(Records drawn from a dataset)

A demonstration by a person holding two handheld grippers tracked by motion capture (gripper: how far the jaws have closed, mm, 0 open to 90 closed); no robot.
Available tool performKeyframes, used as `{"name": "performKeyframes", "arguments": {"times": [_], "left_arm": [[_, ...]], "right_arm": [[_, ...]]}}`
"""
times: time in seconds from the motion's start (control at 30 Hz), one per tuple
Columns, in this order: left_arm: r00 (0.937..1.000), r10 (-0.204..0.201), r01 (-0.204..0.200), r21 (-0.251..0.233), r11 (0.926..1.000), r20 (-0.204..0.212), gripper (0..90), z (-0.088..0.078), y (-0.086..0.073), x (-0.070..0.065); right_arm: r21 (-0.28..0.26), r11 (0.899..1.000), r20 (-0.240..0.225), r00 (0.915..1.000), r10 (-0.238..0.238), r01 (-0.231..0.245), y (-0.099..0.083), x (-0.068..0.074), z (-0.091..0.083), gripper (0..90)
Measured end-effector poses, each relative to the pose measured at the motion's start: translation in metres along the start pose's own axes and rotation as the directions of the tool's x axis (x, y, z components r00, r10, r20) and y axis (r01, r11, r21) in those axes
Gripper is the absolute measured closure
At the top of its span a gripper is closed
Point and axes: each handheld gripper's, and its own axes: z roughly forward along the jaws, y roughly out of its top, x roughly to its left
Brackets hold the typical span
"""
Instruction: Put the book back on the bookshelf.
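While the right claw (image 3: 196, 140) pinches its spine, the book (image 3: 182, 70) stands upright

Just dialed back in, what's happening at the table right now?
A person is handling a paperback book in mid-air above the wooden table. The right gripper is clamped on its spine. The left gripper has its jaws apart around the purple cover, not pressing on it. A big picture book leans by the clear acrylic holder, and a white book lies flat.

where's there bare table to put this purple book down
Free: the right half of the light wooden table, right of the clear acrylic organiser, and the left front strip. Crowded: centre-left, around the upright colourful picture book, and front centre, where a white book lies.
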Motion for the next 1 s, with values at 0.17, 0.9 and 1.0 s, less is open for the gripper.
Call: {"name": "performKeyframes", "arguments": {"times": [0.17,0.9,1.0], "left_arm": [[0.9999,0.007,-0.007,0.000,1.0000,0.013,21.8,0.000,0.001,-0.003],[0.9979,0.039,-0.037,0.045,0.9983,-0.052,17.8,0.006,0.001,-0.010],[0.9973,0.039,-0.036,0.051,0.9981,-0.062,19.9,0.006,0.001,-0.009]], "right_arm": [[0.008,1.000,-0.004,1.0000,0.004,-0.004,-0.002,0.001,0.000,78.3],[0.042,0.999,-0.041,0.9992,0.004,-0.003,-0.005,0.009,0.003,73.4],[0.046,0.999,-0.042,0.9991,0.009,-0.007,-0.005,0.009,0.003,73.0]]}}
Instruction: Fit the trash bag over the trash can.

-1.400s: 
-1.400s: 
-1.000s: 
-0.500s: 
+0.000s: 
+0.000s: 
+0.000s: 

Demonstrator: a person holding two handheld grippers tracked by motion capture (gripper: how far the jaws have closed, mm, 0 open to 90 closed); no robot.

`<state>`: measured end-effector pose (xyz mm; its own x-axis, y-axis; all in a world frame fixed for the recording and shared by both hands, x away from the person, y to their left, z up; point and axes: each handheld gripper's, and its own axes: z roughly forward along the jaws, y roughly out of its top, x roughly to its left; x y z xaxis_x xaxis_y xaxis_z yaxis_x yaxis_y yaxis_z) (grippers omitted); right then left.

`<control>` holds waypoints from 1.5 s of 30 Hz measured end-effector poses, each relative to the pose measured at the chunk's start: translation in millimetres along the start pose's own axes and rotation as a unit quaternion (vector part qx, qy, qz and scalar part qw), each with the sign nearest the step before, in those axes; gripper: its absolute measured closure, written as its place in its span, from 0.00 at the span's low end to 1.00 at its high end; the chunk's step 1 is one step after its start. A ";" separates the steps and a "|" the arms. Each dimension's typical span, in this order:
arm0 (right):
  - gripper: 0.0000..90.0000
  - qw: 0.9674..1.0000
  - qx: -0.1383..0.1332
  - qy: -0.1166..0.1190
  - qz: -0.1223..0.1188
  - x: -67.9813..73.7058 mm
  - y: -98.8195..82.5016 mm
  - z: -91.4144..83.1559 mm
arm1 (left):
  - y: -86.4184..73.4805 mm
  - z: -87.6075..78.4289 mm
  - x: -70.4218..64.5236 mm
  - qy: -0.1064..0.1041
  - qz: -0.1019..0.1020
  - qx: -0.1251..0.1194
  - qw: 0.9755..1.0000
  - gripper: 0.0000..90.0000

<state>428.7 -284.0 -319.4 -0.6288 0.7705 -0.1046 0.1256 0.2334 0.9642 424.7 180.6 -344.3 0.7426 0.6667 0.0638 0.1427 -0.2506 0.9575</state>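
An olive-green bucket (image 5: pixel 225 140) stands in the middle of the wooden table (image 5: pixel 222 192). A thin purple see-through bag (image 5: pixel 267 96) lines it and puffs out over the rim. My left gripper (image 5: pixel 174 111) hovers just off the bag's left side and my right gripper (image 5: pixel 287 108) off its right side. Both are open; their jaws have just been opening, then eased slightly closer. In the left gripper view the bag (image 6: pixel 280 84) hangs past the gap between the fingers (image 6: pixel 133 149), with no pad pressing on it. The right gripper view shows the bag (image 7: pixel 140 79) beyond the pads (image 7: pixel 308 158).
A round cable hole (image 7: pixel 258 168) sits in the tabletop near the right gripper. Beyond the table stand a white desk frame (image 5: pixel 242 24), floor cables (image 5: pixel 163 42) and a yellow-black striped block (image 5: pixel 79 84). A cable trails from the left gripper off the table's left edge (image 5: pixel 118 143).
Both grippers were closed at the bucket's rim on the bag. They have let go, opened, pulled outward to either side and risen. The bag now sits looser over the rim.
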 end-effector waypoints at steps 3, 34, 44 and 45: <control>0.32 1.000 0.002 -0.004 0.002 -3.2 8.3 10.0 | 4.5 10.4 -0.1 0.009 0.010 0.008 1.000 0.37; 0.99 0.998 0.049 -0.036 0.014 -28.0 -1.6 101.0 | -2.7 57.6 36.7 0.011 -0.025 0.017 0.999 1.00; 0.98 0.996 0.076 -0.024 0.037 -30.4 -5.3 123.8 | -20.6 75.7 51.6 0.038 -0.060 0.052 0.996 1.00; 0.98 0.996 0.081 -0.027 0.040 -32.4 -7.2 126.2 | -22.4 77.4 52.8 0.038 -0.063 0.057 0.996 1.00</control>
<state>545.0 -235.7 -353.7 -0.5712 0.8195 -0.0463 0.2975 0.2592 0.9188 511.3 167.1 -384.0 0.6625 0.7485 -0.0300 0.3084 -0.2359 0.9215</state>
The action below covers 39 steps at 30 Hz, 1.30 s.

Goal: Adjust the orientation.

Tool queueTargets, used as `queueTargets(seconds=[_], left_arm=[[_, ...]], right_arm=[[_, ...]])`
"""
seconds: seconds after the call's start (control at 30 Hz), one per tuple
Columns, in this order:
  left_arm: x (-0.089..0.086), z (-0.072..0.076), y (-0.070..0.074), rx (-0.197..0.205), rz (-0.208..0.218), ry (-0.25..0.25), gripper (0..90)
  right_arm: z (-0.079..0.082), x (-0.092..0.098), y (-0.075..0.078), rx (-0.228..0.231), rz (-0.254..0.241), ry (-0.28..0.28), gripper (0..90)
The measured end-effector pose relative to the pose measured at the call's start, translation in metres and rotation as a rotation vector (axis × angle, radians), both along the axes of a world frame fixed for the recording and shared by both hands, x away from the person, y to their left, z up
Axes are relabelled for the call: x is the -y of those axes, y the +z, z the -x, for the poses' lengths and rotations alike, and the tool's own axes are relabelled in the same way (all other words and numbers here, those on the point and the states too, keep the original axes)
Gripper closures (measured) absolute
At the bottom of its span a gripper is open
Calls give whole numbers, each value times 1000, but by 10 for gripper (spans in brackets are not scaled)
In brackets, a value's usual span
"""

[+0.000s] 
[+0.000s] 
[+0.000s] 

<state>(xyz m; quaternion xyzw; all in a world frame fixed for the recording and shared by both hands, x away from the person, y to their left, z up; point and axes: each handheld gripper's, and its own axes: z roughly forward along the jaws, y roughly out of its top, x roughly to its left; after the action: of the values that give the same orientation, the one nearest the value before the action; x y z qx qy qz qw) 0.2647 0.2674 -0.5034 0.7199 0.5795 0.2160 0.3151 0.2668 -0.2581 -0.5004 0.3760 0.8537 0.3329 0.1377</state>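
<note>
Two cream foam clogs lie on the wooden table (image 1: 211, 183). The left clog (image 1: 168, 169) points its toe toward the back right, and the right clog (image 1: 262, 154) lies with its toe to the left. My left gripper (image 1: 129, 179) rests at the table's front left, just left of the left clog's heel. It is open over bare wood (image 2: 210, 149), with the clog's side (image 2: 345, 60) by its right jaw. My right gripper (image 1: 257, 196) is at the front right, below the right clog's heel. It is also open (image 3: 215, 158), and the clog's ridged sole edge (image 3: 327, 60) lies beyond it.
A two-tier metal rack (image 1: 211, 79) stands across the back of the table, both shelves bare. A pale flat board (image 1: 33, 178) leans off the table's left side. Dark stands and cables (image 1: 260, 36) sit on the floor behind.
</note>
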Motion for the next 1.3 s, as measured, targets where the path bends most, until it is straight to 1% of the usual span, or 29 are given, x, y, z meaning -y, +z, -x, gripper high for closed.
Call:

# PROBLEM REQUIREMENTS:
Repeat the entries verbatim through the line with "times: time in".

# SOLVED PROBLEM:
A demonstration by a person holding two handheld grippers tracked by motion capture (gripper: how far the jaws have closed, mm, 0 open to 90 closed); no robot.
Available tool performKeyframes, used as `{"name": "performKeyframes", "arguments": {"times": [_], "left_arm": [[_, ...]], "right_arm": [[_, ...]]}}`
"""
times: time in seconds from the motion's start (control at 30 Hz), one per tuple

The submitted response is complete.